Although presently uninhabited, it was formerly occupied, and boasted a customs house and mail exchange where the mail would be delivered from Charlotte Amalie by skiff after the packet ships had called there.

The island was the site of significant act of civil disobedience in 1856, three years' after the British community of the British Virgin Islands had largely fled during the insurrection of 1853. On 24 November 1856, the sub-Treasurer of Tortola sought to seize a boat belonging to an inhabitant of Thatch Island, as it was then known, for trading without a licence. He was assaulted and his crew badly beaten.

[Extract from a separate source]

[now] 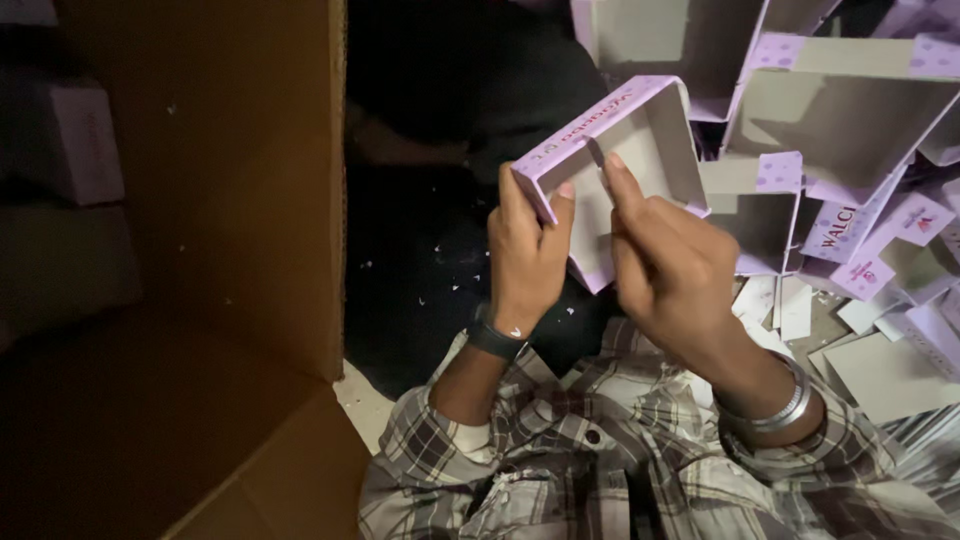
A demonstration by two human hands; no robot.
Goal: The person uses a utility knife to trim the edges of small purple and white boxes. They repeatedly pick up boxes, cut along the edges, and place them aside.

Two days later a force of four constables was dispatched to arrest the offenders, but upon their landing they were obstructed by a crowd of 40 to 50 people. They persisted in making the arrest, and were also severely beaten. The following day, a force of some 30 men, principally rural constables, 12 of whom were armed, landed on the island to quell the insubordination and apprehend the perpetrators of the violence. In the event, it was only the intervention of Wesleyan missionaries who were influential amongst the inhabitants which enabled arrests to be made without further violence. Isaac Dookhan cites this as an example of the general spirit of unrest which prevailed in the Territory during the 1850s.

==Ruin==

There remains a significant ruin on the island, although it is extremely difficult to access as the paths are all heavily overgrown.

==National park==
The island was formerly in private hands, but was repurchased by the government of the territory in September 1997, and is now a national park.

The island provides habitat for the crested anole (Anolis cristatellus wileyae), the barred anole (Anolis stratulus), and the big-scaled least gecko (Sphaerodactylus macrolepis macrolepis).